One thing I've noticed other than spindley leg, is contorted back legs. They will grow straight or twisted and immobile. 

It's also weird that those three tadpoles already have developed back legs and are only half the size of the tads I had last year. However, I have kept these in RO water (and some tap) in smaller containers.

I have also been feeding mostly frog and tadpole bites instead of fish food and spirulina.


----------



## trow (Aug 25, 2005)

I culture my own algae for feeding purposes not that there isn't any good commercial product's but I have good result's using my own not perfect but good. I honestly can say that spindley has never been an issue with me and mantella's ,I have had deformities similar to what you described.My mantella tad water is ro and tap mixed but aged for atleast a week and circulated the entire time with powerhead.I use this water for all my frog's.

Next clutch which I am sure you will have use more algae based food's instead.I am sure it will improve your number's.


----------



## Rain_Frog (Apr 27, 2004)

how do you cultivate your own algae? The only sure fire way is to add fertilizer to a bucket of water and leave it in direct sunlight.
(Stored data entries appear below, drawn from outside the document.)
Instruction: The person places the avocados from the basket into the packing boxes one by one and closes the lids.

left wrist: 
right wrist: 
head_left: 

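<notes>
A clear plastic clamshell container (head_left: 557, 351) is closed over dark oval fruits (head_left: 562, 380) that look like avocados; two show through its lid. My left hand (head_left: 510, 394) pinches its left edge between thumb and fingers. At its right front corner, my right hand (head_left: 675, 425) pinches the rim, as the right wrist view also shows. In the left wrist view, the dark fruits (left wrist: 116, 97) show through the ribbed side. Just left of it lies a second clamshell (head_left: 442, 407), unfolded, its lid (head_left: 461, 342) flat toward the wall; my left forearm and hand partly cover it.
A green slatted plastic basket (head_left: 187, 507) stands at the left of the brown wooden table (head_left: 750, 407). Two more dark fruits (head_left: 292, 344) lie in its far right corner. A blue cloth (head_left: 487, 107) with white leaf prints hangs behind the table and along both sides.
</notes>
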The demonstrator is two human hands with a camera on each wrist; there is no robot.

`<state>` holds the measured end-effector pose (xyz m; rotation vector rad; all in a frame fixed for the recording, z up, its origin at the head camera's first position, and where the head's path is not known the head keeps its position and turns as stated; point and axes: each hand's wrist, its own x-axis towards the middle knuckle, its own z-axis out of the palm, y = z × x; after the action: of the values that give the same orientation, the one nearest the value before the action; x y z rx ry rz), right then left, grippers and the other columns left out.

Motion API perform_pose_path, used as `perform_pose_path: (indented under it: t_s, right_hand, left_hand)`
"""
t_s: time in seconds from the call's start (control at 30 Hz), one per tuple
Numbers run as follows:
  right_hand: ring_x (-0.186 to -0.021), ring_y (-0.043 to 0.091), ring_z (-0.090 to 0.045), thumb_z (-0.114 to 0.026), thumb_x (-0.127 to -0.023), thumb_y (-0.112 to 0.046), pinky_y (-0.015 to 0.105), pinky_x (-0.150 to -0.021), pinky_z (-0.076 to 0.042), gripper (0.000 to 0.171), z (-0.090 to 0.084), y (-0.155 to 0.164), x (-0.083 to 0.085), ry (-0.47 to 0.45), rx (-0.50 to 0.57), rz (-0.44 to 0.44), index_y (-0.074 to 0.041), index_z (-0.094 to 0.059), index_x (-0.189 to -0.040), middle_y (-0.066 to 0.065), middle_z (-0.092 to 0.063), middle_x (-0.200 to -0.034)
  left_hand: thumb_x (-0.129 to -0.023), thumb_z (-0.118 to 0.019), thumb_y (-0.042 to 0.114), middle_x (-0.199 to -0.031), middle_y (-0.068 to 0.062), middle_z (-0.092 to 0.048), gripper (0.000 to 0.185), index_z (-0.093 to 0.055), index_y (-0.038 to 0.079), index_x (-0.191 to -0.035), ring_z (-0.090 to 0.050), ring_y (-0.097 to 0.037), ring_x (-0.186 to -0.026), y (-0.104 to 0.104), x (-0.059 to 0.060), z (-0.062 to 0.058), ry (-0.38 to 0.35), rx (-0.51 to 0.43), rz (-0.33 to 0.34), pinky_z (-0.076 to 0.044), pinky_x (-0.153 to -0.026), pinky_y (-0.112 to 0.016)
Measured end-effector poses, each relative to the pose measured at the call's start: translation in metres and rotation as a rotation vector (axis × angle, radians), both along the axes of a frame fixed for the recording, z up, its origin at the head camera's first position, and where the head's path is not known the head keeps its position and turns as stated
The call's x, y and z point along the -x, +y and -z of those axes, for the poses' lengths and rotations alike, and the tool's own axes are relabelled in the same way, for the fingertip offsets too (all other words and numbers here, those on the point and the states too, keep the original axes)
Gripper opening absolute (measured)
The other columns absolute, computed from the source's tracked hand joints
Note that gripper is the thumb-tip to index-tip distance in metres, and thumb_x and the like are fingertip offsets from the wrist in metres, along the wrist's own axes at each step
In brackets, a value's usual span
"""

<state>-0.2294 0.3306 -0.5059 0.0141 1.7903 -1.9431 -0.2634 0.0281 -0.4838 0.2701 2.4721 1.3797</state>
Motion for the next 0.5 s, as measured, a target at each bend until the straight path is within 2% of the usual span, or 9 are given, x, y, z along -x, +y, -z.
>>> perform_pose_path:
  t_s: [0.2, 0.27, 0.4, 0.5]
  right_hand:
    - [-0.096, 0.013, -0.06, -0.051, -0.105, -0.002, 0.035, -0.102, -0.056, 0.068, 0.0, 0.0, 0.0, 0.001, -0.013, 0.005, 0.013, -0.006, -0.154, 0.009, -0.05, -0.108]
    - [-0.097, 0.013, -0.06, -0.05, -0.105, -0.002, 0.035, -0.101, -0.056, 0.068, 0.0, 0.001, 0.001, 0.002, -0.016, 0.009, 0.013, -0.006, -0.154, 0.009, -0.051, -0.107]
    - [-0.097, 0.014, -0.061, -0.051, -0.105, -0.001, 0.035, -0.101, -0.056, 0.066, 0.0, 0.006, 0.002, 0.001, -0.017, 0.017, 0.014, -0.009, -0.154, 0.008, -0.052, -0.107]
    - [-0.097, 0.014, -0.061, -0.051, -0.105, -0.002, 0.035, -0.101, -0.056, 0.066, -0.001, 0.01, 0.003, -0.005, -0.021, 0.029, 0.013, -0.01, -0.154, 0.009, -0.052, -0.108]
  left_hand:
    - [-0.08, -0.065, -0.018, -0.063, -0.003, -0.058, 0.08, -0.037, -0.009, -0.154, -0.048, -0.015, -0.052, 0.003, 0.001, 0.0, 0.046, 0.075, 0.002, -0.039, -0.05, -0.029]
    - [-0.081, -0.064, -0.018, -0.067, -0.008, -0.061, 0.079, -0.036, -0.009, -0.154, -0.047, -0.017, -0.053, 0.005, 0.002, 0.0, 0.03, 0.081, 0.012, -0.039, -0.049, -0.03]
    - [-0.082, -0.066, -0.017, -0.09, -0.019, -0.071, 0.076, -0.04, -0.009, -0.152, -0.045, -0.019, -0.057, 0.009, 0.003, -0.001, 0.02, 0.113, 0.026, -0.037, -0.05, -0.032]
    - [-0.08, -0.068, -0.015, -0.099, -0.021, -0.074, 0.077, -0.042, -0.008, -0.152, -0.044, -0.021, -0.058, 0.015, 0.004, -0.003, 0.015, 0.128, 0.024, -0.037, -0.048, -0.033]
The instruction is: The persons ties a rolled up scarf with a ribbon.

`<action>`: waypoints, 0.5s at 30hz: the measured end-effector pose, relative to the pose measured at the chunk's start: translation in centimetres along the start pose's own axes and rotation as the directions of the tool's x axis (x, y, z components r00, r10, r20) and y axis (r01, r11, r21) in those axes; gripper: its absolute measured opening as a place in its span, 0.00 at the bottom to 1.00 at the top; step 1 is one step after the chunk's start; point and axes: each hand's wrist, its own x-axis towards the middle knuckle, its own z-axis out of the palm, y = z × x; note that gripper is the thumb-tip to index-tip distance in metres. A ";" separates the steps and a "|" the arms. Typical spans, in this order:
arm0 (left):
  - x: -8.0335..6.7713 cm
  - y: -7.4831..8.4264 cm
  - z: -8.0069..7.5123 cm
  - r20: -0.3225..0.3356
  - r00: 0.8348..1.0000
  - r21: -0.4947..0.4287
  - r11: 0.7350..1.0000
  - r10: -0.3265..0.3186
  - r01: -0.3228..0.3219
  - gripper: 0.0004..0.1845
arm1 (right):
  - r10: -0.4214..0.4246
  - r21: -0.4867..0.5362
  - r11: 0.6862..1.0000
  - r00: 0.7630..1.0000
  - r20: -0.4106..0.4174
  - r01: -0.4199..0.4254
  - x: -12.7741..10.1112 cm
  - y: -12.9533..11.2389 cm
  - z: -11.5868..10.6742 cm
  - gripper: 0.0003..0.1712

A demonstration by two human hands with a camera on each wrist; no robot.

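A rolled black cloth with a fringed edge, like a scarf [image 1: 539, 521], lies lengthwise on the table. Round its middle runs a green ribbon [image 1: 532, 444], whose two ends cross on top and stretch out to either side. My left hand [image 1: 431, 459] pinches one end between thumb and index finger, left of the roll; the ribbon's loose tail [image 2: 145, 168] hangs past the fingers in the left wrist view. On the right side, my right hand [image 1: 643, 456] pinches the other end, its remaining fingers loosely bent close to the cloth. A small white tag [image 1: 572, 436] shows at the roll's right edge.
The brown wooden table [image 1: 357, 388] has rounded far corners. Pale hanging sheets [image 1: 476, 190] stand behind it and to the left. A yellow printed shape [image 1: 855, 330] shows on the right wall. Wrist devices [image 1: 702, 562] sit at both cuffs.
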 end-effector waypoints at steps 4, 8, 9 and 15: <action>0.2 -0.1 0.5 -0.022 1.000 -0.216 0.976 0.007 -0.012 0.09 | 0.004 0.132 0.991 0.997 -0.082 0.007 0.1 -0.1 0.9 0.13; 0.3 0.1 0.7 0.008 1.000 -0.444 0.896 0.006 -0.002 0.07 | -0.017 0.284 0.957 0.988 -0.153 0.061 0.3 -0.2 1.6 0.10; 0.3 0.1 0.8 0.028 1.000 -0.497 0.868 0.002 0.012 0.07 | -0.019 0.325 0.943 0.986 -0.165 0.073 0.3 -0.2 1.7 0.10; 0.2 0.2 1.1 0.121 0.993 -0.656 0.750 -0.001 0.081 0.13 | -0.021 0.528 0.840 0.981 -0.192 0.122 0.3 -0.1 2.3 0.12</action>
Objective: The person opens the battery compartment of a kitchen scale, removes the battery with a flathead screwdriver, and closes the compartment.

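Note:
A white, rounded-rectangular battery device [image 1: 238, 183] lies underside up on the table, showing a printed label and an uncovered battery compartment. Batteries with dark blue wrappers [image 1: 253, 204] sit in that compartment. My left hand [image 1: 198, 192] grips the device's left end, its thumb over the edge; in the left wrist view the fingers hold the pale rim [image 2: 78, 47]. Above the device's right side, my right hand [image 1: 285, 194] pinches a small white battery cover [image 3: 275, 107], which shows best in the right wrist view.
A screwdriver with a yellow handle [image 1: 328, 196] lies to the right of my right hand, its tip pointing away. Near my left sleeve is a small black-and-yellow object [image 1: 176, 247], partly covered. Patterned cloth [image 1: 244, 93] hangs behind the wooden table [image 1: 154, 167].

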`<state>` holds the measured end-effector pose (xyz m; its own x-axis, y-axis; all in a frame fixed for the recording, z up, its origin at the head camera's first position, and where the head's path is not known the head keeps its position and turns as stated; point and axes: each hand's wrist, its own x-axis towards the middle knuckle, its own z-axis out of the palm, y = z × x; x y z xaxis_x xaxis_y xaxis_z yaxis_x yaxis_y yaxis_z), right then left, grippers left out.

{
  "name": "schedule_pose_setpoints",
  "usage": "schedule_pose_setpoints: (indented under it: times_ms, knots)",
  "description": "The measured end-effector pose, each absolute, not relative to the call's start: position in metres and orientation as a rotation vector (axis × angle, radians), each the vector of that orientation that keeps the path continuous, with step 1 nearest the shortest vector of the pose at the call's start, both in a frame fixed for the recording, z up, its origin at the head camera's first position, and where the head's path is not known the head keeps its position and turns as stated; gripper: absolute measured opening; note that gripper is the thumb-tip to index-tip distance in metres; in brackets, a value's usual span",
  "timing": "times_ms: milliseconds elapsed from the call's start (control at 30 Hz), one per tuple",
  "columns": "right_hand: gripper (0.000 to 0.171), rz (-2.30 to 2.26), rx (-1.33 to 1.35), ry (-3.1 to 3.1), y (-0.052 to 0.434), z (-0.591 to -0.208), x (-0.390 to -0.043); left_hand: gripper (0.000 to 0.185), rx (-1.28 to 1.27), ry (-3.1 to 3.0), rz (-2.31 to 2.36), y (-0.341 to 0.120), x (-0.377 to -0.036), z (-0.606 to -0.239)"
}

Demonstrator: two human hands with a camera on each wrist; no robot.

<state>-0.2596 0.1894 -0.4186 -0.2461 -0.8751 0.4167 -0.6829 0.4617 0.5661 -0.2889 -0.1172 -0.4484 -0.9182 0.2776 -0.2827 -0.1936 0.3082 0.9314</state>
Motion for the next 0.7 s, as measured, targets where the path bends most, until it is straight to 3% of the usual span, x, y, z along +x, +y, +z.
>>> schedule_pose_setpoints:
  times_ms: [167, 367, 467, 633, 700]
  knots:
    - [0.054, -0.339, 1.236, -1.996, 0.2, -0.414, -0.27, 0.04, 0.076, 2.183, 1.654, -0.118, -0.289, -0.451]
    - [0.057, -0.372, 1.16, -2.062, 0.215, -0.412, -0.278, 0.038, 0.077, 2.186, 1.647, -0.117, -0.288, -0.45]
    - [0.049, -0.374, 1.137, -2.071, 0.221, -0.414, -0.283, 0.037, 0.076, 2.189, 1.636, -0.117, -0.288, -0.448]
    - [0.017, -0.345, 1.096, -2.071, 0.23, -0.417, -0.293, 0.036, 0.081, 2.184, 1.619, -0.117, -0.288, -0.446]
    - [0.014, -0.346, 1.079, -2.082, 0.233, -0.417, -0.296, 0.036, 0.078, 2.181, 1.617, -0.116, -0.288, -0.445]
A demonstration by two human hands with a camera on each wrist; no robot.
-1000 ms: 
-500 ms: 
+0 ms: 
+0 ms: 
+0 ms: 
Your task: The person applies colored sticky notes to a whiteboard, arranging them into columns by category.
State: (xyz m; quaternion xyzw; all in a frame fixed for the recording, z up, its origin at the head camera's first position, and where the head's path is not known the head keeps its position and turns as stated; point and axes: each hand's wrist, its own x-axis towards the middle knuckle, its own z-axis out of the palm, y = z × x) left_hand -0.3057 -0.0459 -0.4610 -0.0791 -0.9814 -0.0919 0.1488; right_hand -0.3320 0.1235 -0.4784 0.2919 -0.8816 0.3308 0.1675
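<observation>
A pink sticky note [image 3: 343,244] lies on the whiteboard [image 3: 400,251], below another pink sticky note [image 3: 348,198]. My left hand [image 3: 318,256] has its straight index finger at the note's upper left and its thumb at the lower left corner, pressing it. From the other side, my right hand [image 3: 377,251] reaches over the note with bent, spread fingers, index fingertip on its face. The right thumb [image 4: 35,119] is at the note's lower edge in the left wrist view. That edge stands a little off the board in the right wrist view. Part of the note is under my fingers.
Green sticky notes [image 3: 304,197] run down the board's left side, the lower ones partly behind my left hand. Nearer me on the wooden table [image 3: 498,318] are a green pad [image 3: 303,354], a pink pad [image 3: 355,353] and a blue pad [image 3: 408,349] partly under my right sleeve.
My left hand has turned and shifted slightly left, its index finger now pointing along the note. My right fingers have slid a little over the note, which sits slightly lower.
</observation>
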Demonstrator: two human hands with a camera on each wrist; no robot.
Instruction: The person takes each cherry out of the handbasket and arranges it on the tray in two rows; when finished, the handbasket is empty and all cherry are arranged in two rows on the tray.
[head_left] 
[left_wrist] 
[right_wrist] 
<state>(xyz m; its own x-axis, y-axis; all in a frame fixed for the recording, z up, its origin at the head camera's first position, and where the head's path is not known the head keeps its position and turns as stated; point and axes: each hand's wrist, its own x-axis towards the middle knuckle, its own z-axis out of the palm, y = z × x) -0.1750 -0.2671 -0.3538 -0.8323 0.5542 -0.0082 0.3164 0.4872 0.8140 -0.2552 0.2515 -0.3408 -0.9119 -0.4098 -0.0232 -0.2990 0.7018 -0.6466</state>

However, the fertilizer isn't something I want to get into the tadpole water.

What are you feeding the adult mantellas?

I think adult nutrition may have a lot to do with it too.


----------



## trow (Aug 25, 2005)

You can simply set out a ten gallon bare tank with a few 10by 10 inch pieces of glass on top of some brick's or something similar and let nature take it's course fertilizer is not required in order to culture algae.If you want to speed thing's up you can introduce algae from a tank you currently have. I also breed tanganyikan cichlid's so I alway's have algae to inoculate the tank's.Once the glass piece's are covered simply introduce them into tad's container witch should be big enough for the glass.and rotate accordingly have enough going so you dont run out.

And if you want every few day's add some tank water to the setup to introduce some nutrient's.But fertilizer is not the only way.
I feed my mantella's termite's and field sweeping's and rarely fruit fly's and small pin's.
what do you feed your adult's btw


----------



## a hill (Aug 4, 2007)

Hey guys, 

Have you tried using spinach? Its supposed to be very high in calcium so it should help with spindly leg and that type of stuff. 

Its easy to prepare but if you don't want to prepare your own I do sell dehydrated blanched spinach to people in the fresh water invert hobby.

Personally I would just do it myself, because the price I get paid for it is crazy high...

Good luck, you seem to not need much more luck though!

-Andrew


----------



## Rain_Frog (Apr 27, 2004)

I feed mostly fruit flies. For a while, I was feeding out roaches. The mantellas like them, but too many got away. Feeding out roaches and crickets for me triggers breeding.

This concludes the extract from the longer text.